2. The Korean Government's only conception of unity is the subjugation of the North and the appointment of members from there to the National Assembly in Seoul. President Rhee would like to embark on this venture as soon as he is convinced that the balance of military power is in his favour and that there would be no foreign intervention. He is being discouraged from such a course by the Americans but political and economic insecurity in the South may be a factor favouring it.

3. President Rhee regards the purpose of the United Nations Commission as a prop in the interest of both the rights of the people of South Korea and in his struggle against the North. On the plea that South Korea is threatened by a Communist revolt President Rhee has asked that the Commission should not cause unrest by having any dealings with destructive elements, i.e. any of the political opponents. In his view the Commission should mobilize opinion among the democratic members of the United Nations in favour of his Government and thus force the U.S.S.R. not to intervene on the part of the North in the event of civil war.

4. Accordingly the Korean Government has discouraged the Commission from attempting what might be effective approaches to the North. It is resolutely opposed to the Commission's dealing with any Koreans other than representatives of the Government. Far from encouraging any breakdown of investigations[1] with the North the Korean Government is resolved to impose restrictions on economical intercourse.

5. North Korea radio continues to criticize the Commission violently and there is only a slight chance that some change in the policy of the U.S.S.R. in the Far East might make contact possible. In regard to Governmental institutions it is probable that North Korea is at least as totalitarian as the South or more so.

6. If there is such a thing as the view of the ordinary Korean it would be participation in favour of immediate withdrawal of all foreign troops and settlement by the Koreans of their own problems one way or other. Because of the agreement between the Government of the Republic and the United States regarding the training of the Korean Army the Commission has postponed the consideration of the troop withdrawal problem.

7. American interests in Korea are political rather than strategic. From a military point of view, South Korea is valueless either to the United States or to a potential enemy.
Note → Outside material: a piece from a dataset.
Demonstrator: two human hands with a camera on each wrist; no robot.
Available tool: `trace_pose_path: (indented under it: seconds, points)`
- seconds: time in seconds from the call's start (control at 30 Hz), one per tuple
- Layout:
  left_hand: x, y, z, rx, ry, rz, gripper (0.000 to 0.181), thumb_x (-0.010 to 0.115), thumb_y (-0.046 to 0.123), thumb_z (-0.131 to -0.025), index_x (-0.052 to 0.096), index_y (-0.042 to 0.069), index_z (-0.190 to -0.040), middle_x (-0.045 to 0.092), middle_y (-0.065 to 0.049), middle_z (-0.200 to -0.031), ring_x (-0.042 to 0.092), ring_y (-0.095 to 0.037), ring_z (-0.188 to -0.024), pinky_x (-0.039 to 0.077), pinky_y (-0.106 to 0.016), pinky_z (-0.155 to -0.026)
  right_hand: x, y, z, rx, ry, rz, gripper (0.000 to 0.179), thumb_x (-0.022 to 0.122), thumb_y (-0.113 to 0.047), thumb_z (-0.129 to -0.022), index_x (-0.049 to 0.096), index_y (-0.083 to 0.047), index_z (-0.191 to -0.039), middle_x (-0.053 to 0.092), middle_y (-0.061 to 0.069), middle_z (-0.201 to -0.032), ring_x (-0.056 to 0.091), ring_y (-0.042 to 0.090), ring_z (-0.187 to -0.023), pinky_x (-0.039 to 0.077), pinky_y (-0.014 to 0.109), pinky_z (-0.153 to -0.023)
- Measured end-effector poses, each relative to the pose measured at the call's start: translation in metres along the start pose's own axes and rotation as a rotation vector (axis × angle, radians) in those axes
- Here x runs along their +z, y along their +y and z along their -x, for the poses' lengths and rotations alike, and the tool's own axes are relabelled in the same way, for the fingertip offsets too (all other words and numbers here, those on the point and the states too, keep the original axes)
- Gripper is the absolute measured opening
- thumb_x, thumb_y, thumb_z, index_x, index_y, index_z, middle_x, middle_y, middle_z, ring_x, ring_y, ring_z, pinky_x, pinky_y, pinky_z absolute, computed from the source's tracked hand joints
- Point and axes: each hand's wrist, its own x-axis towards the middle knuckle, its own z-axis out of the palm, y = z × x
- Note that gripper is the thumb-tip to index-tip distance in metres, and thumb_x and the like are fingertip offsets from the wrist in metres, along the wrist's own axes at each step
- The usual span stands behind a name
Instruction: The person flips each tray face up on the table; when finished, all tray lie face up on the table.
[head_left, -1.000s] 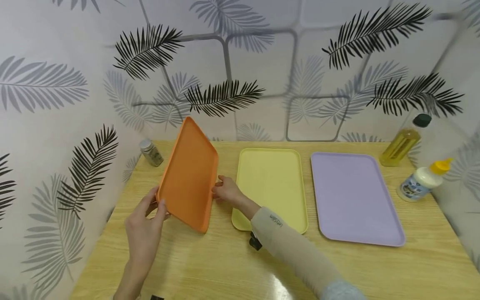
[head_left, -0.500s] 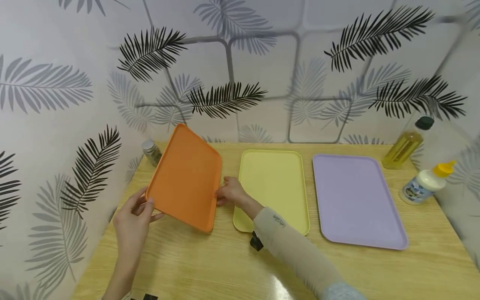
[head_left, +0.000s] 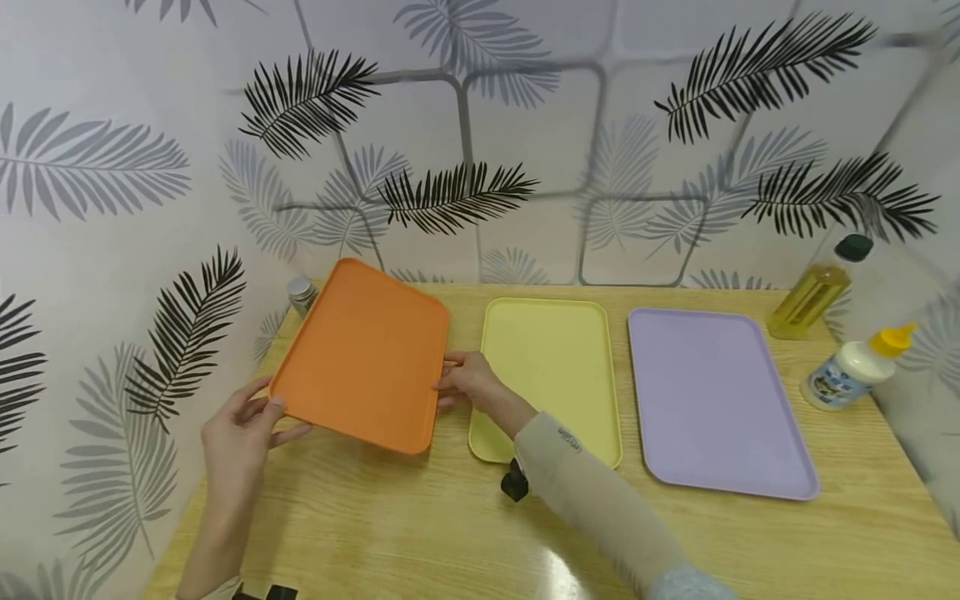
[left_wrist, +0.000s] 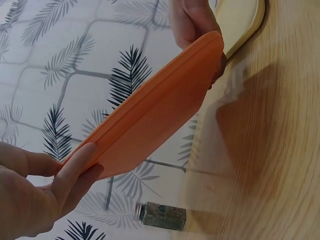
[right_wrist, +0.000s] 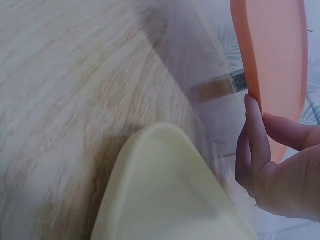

The training of army and economic aid are part of the world programme to bolster anti-Communist regimes and the Americans in Seoul stress the importance of the Commission's presence there as a 'stabilising' influence. In their view the problem of Korean unity can probably be solved only as part of the overall east-west agreement.

8. In view of the above, it is unlikely that the United Nations Commission will accomplish much, if anything, in the tasks of breaking down the barrier between the North and the South, assisting in the development of the Government and ultimately bringing about the independence and unity of Korea.

9. The next few weeks may delay the outcome of the approach through the U.S.S.R. and other channels such as Hong Kong for contact with the North and reaction of Korean Government to the Commission's determination to interview non-officials. Jamieson will return to Tokyo at the end of March to report and to re-establish domicile.

10. If stated purposes of the General Assembly resolution are frustrated it may have to be determined whether the Commission should remain in Seoul or whether it should file a report and leave. There are political factors such as the support for the anti-Communist regime in South Korea and for the American policy which must be weighed against probable absence of positive achievement.

[1] Possibly a word in the sense of 'barriers' was meant.